Feb. 22nd, 2007

davegodfrey: Flying Spaghetti Monster : Touched by his noodly appendage (FSM)
John Wilkins (at Evolving Thoughtshas a list of basic science concepts he thinks everyone should know.

The concept of "the gene" has attracted a fair bit of discussion, (I've only just noticed it but I haven't done a decent sciencey post for a while.)

Lots of different ideas.

Larry Moran doesn't like Dawkins' definitionHis own is "a DNA sequence that is transcribed to produce a functional product". He doesn't include control regions, or other untranslated bits, but does include the translated bits that aren't used to make the protein/RNA (not all DNA makes proteins folks).

PZ Myers uses  Griffiths, Lewontin Miller & Gelbart's book "Modern Genetic Analysis: Integrating Genes and Genomes" definition. "A gene is an operational region of the chromosomal DNA, part of which can be transcribed into a functional RNA at the correct time and place during development. Thus, the gene is composed of the transcribed region and adjacent regulatory regions."

Dr S.P. doesn't like this. She has "a problem with the words "chromosomal," "DNA," and I guess even, the phrase "the correct time and place during development." " Why? Well, cancer is triggered by genes being transcribed in the wrong time and place. Some genes are on nucleic acids that aren't DNA, and others on things that aren't chromosomes (and in HIV's case both).
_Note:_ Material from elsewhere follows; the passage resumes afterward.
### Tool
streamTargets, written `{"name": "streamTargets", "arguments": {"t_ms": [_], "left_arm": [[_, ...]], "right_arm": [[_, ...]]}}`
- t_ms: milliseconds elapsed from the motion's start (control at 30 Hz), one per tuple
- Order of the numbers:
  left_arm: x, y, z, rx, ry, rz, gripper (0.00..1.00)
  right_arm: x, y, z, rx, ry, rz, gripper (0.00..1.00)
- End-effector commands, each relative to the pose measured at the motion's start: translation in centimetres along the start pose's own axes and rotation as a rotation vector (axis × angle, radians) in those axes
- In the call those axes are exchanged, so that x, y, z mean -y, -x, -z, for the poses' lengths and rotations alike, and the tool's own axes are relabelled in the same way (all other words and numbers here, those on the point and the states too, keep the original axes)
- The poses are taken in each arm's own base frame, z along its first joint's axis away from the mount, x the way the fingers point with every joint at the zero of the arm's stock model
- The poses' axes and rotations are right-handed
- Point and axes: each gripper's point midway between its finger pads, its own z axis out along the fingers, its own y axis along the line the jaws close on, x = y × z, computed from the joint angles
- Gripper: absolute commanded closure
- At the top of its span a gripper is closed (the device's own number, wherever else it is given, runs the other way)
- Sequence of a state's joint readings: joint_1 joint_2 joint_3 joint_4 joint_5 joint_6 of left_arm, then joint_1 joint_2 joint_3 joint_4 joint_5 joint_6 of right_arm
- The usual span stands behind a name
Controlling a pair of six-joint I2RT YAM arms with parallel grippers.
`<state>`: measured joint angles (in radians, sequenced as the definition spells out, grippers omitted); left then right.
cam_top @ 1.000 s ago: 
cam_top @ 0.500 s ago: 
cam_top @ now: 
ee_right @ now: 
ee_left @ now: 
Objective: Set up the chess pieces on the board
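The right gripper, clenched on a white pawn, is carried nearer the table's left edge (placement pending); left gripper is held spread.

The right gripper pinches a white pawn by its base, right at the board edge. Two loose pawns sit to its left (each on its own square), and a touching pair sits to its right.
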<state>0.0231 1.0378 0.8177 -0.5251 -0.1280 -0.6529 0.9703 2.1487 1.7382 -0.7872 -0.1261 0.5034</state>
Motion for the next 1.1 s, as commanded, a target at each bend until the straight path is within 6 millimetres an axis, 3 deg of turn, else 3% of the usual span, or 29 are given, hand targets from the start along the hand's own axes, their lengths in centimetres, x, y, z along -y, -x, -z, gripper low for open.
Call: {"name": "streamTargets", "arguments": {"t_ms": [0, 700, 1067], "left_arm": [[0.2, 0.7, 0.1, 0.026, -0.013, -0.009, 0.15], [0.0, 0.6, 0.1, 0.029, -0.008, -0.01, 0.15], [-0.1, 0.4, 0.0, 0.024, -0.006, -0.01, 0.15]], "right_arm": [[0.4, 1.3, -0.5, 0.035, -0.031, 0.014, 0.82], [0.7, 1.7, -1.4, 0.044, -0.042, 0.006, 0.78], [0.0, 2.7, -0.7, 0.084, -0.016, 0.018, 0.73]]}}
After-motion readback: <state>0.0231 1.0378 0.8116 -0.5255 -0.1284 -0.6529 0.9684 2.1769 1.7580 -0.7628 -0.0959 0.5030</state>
Her definition? "A gene is a heritable string of nucleotides that can be transcribed, creating a molecule with biological activity."

Dawkins (for those who haven't read the Selfish Gene [do so. now!]) says "A gene is defined as any portion of chromosomal material that potentially lasts for enough generations to serve as a unit of natural selection". While this means that Dawkins doesn't have to worry about the details of the gene its a rubbish definition if you actually want to look at the DNA/RNA you've got. Where does the gene start? Where does it end? Its at this point that you start refining it down and pinpoint specific locations, but for behavioural ecologists its often impossible to say how much of a behaiour is environmental, genetic or what combination of the two.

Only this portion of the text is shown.